The Republican base really doesn’t like Mitt Romney. The man has been campaigning for president for about 5 years now. Remember last election’s GOP primaries when Mike Huckabee, John McCain and Romney were wrestling for the nomination?

Romney got knocked down, but he got up again. Nothing’s going to keep him down. Not even the party whose nomination he is vying for. Since the whole circus of the GOP primary began, it has been clear that Romney is the most likely contender.
 
He ironed out the awkwardness that handicapped him in the last election, he brushed up on his debating skills, he came prepared to defend Romneycare, which he knew would be the main target of attack from fellow Republicans, and he mastered the much-revered art of many a politician: the flip-flop.

In most GOP primary polls, he consistently comes in at 25 percent, but the other 75 percent seems intent on making him fight every step of the way to the nomination. There is an ever-rotating flavor-of-the-week candidate who temporarily threatens Romney’s status.

First we had Rick Perry, who gaffed his way out of consideration. Then came Herman Cain, who sexually harassed his chance at the nomination back to where it belongs.
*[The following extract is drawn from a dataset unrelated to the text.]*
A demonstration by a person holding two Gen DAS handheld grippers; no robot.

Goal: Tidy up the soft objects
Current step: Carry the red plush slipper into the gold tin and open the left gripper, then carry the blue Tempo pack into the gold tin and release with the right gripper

And now we have the constant curmudgeon, faux-intellectual Newt Gingrich. The 68-year-old former speaker of the House has the face of a gluttonous 11-year-old, angry at the world because he has no more Halloween candy.

If Gingrich is a serious candidate, the GOP base must really hate Romney. If you are looking for someone to blame the current, insurmountable polarization of politics, pointing a finger at Gingrich would be a good start. Two examples of his polarizing, harmful rhetoric: He once encouraged Republicans to fight Democrats “with the scale and duration and savagery that is only true of civil wars.”

In one of his many books, he wrote, “The secular-socialist machine represents as great a threat to America as Nazi Germany or the Soviet Union once did.” In Gingrich’s mind, the rise of secular-socialism in America will lead to horrors equivalent to the systematic murdering of millions of people. Can we trust this man to be president?

To put it simply, Gingrich is a nasty man. And he is good at fooling people into thinking he is smart — or, at least, that he is smarter than you. John McWhorter wrote a great article for the New Republic, detailing how Gingrich’s academic background (he has a Ph.D. in history) affords him the privilege of a certain verbal acuteness, giving off the impression of intelligence, but his linguistic mastery is void of any real substance. He is full of hot air.

If we are lucky, Gingrich will take his turn in the spotlight, then, like Perry, Bachmann and Cain before him, fall out of favor. If we are really lucky, someone of substance will take his place in the anyone-but-Romney role and stay. Wherefore art thou, Ron Paul or Jon Hunstman?